* _Material provided_:
■ ■ ■ ■ ■ ■ ■

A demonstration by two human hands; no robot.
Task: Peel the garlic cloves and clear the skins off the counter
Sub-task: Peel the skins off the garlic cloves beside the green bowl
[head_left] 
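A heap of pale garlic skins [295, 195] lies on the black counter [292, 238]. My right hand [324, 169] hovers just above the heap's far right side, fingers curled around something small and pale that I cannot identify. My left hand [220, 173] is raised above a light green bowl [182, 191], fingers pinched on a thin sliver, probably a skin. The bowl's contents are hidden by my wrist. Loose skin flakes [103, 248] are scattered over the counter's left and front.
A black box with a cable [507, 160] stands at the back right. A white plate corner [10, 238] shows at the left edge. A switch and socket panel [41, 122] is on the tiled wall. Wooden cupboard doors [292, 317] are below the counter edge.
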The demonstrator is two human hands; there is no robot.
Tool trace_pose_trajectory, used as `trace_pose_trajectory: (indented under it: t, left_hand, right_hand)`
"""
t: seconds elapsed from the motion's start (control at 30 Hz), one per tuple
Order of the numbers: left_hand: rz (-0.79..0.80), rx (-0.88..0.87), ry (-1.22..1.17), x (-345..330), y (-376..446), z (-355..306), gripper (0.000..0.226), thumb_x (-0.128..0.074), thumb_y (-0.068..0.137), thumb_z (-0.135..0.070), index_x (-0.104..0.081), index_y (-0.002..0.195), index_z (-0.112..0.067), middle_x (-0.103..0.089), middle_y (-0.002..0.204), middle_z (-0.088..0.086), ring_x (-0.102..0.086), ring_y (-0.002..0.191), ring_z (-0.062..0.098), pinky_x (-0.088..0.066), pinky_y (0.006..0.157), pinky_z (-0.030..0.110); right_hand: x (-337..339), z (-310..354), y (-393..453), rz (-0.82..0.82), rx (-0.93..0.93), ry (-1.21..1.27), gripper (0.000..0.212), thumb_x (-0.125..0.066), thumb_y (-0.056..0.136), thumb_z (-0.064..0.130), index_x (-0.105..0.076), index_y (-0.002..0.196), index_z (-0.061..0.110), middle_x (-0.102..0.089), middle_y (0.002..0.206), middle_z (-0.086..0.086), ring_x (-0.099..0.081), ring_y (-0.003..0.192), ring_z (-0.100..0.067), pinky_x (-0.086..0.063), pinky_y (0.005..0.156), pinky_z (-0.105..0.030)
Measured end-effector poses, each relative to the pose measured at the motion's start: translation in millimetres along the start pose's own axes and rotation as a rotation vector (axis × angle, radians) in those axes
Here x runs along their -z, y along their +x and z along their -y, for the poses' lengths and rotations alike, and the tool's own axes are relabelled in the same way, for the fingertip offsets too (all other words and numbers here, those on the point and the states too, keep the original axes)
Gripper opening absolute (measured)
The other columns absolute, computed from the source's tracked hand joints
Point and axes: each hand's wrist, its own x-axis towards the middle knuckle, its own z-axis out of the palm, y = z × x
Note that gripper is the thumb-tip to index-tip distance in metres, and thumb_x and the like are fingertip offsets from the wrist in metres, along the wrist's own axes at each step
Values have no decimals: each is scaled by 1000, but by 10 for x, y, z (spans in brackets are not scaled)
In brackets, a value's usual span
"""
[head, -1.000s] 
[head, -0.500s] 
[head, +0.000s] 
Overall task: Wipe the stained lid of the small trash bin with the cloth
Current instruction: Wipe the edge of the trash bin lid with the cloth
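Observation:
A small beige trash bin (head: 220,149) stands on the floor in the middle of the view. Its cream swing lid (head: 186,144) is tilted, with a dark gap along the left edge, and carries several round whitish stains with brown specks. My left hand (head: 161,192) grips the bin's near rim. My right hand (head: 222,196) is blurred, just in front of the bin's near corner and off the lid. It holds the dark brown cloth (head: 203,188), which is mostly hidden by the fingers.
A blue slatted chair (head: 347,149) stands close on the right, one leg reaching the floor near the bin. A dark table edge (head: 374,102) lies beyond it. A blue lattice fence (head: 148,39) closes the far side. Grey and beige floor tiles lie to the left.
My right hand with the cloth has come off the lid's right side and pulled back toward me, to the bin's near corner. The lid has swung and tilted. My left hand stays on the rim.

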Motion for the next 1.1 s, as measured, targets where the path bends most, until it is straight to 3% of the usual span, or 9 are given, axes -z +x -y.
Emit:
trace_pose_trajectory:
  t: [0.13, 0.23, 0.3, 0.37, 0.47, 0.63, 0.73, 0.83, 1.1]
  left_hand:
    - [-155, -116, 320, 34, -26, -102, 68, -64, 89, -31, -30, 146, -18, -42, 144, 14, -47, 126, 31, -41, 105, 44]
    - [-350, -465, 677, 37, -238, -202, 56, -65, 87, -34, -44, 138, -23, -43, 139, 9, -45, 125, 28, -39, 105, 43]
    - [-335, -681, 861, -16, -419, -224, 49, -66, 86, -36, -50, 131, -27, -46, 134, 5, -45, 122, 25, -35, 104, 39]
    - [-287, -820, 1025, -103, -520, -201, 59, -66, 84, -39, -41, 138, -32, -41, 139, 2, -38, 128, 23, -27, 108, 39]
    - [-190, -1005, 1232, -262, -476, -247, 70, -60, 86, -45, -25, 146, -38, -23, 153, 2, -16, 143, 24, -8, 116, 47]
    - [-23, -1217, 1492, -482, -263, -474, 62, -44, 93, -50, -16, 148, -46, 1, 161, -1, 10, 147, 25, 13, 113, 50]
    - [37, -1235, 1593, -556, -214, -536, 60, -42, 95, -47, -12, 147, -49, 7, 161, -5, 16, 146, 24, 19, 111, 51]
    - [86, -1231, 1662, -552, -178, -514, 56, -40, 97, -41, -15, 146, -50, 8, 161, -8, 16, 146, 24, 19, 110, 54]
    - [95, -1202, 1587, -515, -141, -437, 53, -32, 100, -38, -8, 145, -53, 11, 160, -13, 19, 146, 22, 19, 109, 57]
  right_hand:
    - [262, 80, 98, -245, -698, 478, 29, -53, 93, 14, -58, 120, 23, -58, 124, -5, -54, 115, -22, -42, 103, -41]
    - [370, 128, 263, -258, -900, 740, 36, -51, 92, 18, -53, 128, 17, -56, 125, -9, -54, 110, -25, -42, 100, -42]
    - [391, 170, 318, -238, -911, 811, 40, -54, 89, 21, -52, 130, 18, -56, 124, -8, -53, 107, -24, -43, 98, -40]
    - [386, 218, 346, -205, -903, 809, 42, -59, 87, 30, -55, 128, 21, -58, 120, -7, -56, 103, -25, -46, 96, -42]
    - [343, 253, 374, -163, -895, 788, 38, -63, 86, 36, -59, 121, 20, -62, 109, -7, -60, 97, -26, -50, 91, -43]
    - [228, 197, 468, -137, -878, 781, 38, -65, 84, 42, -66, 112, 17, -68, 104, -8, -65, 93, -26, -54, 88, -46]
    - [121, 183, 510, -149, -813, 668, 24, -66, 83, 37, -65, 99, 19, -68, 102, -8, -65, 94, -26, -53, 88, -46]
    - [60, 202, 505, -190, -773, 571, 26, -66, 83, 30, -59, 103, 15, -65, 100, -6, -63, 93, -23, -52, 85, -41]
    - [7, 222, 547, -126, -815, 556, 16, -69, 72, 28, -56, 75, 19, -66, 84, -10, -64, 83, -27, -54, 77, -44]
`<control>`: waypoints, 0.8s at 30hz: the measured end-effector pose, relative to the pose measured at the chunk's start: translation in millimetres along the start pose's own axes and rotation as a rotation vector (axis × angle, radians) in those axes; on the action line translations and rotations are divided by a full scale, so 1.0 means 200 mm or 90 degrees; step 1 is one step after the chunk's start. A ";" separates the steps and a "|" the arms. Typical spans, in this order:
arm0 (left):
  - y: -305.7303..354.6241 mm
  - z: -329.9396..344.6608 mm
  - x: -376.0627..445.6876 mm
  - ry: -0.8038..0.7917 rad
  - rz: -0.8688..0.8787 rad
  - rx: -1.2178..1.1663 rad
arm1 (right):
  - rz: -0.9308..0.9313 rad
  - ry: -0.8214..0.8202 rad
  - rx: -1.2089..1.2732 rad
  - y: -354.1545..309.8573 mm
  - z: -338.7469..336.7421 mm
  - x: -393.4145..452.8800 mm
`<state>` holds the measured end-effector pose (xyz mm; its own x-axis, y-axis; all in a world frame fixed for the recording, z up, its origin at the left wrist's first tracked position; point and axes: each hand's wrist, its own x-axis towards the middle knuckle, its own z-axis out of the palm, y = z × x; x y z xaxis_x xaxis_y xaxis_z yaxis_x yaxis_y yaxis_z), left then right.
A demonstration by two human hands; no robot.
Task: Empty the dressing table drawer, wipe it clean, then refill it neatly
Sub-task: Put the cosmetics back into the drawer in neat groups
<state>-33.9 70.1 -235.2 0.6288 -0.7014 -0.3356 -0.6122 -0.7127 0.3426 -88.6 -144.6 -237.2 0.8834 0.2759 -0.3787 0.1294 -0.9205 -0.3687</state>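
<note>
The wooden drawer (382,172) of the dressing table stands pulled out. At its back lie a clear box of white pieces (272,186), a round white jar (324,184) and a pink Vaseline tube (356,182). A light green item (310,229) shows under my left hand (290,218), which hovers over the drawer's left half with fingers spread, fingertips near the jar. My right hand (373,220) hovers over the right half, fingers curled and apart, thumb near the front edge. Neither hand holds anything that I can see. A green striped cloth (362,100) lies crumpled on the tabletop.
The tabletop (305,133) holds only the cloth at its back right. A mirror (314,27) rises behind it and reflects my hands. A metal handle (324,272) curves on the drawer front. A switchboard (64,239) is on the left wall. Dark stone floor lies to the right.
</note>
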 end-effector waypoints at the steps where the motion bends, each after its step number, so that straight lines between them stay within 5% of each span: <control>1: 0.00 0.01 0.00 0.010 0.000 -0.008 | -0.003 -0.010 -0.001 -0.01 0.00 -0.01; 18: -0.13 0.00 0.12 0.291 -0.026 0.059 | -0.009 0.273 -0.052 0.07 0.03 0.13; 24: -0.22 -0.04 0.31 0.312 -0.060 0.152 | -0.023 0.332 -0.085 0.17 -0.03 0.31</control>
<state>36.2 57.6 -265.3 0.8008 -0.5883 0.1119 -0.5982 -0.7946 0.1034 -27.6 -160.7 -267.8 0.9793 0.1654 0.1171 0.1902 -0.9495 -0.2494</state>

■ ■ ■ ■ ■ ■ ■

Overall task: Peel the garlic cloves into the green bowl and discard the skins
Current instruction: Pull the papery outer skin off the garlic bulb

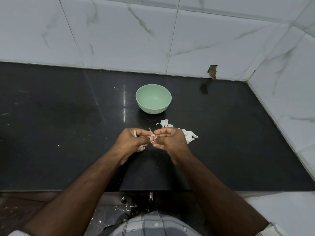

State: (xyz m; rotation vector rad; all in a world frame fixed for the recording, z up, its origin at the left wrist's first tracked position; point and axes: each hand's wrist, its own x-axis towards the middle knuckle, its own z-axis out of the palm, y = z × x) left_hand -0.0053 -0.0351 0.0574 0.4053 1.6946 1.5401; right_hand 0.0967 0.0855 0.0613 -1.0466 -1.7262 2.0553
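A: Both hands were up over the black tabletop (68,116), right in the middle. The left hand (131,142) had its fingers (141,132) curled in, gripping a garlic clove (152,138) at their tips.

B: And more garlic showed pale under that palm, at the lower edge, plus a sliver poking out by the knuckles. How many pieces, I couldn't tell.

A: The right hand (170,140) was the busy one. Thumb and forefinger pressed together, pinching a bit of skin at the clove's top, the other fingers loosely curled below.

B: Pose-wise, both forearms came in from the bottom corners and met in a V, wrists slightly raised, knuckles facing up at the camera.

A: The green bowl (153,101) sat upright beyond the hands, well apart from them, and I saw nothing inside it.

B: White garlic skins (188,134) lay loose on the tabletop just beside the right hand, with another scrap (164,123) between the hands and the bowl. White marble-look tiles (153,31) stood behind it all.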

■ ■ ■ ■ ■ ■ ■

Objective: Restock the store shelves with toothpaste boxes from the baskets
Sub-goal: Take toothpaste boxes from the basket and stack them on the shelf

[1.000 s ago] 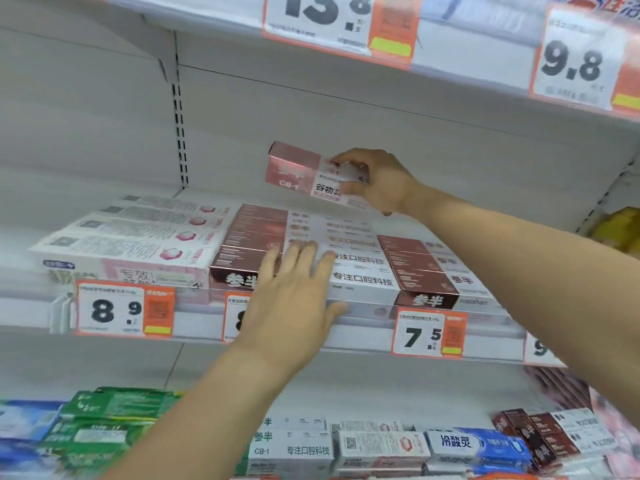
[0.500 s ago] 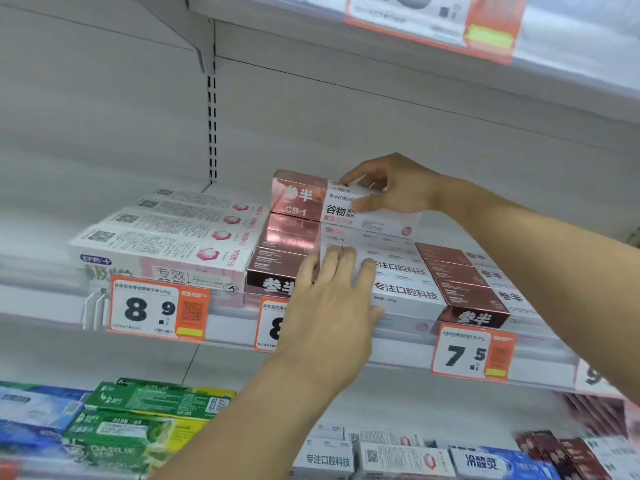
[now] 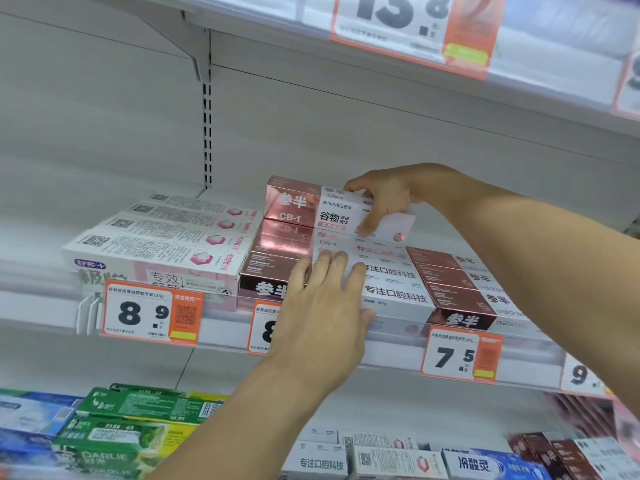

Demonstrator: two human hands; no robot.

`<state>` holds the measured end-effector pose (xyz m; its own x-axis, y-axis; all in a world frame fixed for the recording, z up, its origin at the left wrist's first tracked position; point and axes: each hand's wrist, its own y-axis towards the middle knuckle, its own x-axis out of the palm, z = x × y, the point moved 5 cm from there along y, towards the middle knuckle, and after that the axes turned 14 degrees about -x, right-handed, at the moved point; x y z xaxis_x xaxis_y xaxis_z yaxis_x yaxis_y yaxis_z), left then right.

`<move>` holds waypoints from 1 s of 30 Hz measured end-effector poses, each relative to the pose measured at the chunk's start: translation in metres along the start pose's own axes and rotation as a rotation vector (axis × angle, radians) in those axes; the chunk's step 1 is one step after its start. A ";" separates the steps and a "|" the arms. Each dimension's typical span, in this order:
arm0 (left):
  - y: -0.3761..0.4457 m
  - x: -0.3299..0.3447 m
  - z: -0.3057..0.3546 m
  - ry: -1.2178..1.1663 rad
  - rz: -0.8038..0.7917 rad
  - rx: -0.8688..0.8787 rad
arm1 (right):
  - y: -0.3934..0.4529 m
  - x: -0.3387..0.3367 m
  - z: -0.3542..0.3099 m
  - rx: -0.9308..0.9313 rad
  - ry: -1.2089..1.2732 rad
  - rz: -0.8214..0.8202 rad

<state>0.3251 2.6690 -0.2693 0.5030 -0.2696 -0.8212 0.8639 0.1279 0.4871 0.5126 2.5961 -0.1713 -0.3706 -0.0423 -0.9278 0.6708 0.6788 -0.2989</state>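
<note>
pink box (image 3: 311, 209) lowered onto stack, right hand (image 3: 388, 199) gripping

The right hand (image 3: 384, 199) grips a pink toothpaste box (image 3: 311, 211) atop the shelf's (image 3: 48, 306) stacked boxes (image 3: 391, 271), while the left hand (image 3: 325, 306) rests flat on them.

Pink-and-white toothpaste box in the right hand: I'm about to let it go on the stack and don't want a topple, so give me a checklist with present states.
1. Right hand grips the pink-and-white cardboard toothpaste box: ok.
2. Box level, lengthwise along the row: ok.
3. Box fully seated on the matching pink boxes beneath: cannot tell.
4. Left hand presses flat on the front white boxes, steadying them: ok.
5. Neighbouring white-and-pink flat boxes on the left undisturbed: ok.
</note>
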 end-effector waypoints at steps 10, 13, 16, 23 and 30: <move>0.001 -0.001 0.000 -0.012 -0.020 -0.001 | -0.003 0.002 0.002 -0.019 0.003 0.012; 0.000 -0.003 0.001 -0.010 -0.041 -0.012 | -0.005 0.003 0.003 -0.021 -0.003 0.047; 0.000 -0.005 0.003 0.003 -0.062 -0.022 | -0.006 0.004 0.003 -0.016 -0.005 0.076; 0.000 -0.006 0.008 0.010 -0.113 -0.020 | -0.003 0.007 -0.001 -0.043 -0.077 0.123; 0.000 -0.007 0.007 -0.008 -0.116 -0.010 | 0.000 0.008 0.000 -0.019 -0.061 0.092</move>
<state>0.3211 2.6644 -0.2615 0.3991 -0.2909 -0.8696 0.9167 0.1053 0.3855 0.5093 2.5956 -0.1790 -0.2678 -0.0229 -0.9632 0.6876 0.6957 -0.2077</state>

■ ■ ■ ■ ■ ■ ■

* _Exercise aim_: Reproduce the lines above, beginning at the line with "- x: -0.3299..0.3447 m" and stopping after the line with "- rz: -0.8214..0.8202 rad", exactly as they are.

* _Written response_:
  - x: -0.3299..0.3447 m
  - z: -0.3057..0.3546 m
  - ry: -1.2178..1.1663 rad
  - rz: -0.8038..0.7917 rad
  - rx: -0.8688..0.8787 rad
arm1 (right):
  - y: -0.3934..0.4529 m
  - x: -0.3387..0.3367 m
  - z: -0.3542..0.3099 m
  - rx: -0.9308..0.9313 rad
  - ry: -1.2089..1.2732 rad
  - rz: -0.8214..0.8202 rad

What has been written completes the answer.